3. Baseline Results (2 pages)
   - Latency by VM configuration
   - Distribution analysis
   - Scaling behavior

4. Stress Test Results (2 pages)
   - Impact of host conditions
   - Worst-case latencies
   - Outlier root causes

5. Production Simulation (2 pages)
   - Realistic workload results
   - Achievable P99 under production conditions

6. Recommendations (2 pages)
   - Target feasibility assessment
   - Configuration constraints for <10ms
   - Alternative approaches if target unachievable

7. Appendix
   - Full statistical tables
   - Reproduction instructions
   - Raw data location

D3: Visualization Suite

- Latency distribution histograms (per configuration)
- Box plots comparing configurations
- Time series of pause latency over test duration
- Heat map: latency vs (memory_size, vcpu_count)
- CDF plots for percentile analysis
- Outlier scatter plots with root cause annotations

D4: Reproducible Benchmark Suite

/benchmark-suite/
  setup.sh              # Environment preparation
  run_baseline.sh       # Baseline tests
  run_load.sh           # Load tests
  run_stress.sh         # Stress tests
  analyze.py            # Statistical analysis
  visualize.py          # Generate plots
  requirements.txt      # Python dependencies
  README.md             # Reproduction instructions

Success Criteria

Must Have

  • Measured P99 pause latency for at least 5 memory configurations
  • Measured P99 resume latency for at least 5 memory configurations
  • Minimum 1,000 samples per configuration
  • Statistical significance (95% confidence intervals)
  • Documented test environment and methodology
  • Clear verdict on <10ms target feasibility

Should Have

  • Kernel-level tracing to identify latency sources
  • Stress test results showing worst-case behavior
  • Scaling analysis (latency vs memory size)
  • Production simulation results
  • Recommendations for target revision (if needed)

Nice to Have

  • Comparison across Firecracker versions
  • Comparison with alternative VMMs (Cloud Hypervisor, QEMU)
  • Power state impact analysis (C-states, P-states)
  • Guest OS impact comparison

References

Firecracker Documentation

Performance Measurement

Statistical Methods


Notes

Measurement Precision:

Firecracker API latency includes:
  1. HTTP parsing overhead (~0.1ms)
  2. Socket communication (~0.05ms)
  3. Actual pause operation (variable)
  4. Response serialization (~0.05ms)

For true pause latency, subtract HTTP overhead
or use kernel-level tracing for ground truth.

Known Unknowns:

- Does Firecracker use SIGSTOP or a custom pause mechanism?
- Are vCPUs paused synchronously or asynchronously?
- What happens to in-flight virtio operations?
- Is there a pause "storm" if pausing during interrupt handling?

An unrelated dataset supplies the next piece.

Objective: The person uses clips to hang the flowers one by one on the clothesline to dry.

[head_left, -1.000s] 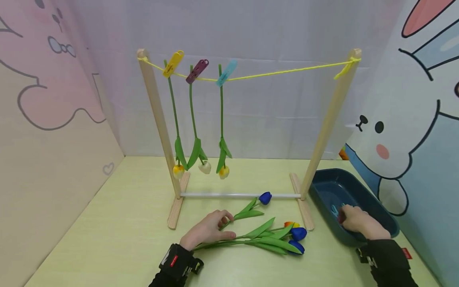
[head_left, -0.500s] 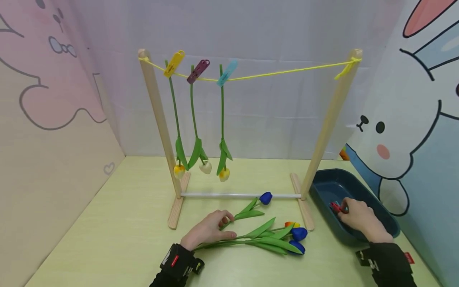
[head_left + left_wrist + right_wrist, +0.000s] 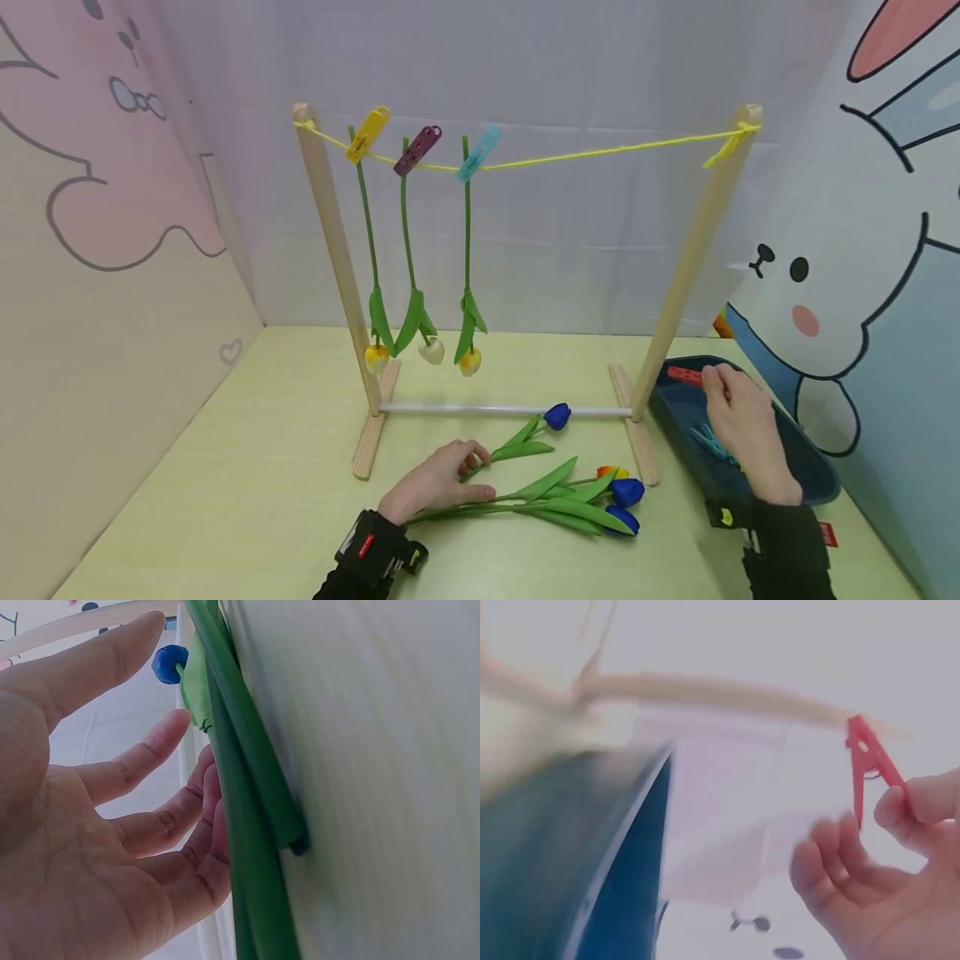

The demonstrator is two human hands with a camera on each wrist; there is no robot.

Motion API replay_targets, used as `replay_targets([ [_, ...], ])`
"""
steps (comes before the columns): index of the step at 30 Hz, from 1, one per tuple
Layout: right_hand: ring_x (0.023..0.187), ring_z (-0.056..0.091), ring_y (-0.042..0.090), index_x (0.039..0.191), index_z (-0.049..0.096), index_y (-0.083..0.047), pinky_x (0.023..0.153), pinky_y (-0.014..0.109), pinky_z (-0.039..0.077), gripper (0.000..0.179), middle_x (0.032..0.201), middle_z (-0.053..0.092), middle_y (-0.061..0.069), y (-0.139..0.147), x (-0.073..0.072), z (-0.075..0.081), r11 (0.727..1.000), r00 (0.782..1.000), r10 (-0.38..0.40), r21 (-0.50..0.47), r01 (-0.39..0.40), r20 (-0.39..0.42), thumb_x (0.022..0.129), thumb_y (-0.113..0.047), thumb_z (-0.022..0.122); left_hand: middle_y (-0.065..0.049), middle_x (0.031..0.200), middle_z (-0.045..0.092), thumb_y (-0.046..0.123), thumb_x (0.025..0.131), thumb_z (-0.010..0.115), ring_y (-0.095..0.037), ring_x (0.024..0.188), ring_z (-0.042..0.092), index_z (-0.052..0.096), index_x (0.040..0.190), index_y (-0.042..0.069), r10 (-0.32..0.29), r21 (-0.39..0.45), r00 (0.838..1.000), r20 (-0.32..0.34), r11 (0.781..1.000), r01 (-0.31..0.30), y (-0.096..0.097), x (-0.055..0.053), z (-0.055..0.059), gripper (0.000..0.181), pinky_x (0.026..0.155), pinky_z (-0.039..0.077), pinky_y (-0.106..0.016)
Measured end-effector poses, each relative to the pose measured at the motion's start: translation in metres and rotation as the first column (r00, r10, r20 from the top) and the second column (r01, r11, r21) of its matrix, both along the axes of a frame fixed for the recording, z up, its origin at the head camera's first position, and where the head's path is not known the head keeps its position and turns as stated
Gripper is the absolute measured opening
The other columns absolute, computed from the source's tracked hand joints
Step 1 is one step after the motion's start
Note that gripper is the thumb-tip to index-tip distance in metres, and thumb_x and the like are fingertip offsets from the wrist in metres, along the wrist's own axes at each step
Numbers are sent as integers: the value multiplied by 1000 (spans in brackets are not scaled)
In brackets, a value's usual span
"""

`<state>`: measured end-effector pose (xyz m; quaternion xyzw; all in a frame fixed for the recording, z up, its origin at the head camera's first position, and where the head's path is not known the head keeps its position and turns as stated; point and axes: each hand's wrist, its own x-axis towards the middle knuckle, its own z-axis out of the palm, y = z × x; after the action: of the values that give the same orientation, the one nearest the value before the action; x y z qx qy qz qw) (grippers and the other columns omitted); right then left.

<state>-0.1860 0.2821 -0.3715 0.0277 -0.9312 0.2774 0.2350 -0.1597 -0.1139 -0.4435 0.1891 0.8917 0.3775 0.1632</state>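
Note:
My right hand (image 3: 744, 417), above the tray, pinches a red clothespin (image 3: 684, 376) by one end. In the right wrist view the clothespin (image 3: 870, 757) sits between thumb and fingers, its other end pointing away. My left hand (image 3: 442, 479) rests low over the table among the stems of artificial tulips. The left wrist view shows its fingers (image 3: 161, 750) loosely bent, the tips beside green stems (image 3: 247, 787), and the thumb apart. One blue tulip (image 3: 557, 417) lies beyond this hand. Nearer lies a bunch with blue heads (image 3: 627, 492) and an orange-yellow one (image 3: 611, 472).
A yellow string (image 3: 585, 156) spans two wooden posts (image 3: 693, 258). Yellow (image 3: 368, 134), purple (image 3: 417, 151) and light blue (image 3: 478, 154) clothespins hold three upside-down tulips on it. A white rod (image 3: 502, 409) joins the feet. The dark blue tray (image 3: 821, 479) holds light blue clothespins (image 3: 711, 443).
My right hand has risen out of the tray and moved toward its far end, bringing the red clothespin up with it. The left hand has stayed in place.

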Motion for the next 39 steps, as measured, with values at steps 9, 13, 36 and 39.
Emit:
replay_targets([
  [9,59,44,-2,82,61,-4,55,19,36,23,68,53,-8,-47,-8,5,968,989,54,-238,-85,-134,100,-16,57,-10,112,63,31,89,79,-21,98,57,62,118,10,-1,5,1000,-9,1000,1,0,0,-2,40,82,48,-36],
  [13,62,44,-1,90,63,-2,57,17,34,17,72,53,-8,-58,-11,0,942,992,32,-327,-71,-123,99,-13,55,-10,111,63,31,89,78,-20,97,57,62,118,9,-11,12,1000,-15,1000,12,2,0,-3,41,81,49,-34],
  [36,57,60,9,91,72,-11,61,17,51,6,68,67,-12,-55,-12,-5,658,965,257,-722,-216,-55,95,-8,68,-12,110,63,28,90,78,-21,97,58,61,119,7,4,14,1000,-5,1000,-4,1,0,1,40,81,49,-37],
  [39,63,69,7,93,73,-13,66,16,56,7,76,73,-11,-52,-12,-4,610,941,334,-746,-266,-63,96,-9,68,-13,110,64,27,89,78,-22,97,58,61,119,6,2,17,1000,-8,1000,-2,2,0,1,40,82,49,-38],
])
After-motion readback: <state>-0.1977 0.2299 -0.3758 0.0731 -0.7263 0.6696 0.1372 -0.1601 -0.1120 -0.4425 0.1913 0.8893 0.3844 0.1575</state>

The Brendan Gregg Principle:

"Measure, don't guess. And when you measure, measure the right thing."

The goal is not to prove that <10ms is achievable — the goal is to discover what is actually achievable and adjust Maxwell's architecture to reality.

Worst-Case Thinking:

"The 99.9th percentile is not an edge case when you have 1000 VMs. It happens every second."

Focus on tail latencies. A system that pauses in 1ms 99% of the time but takes 500ms 1% of the time is not a system that provides thermal protection.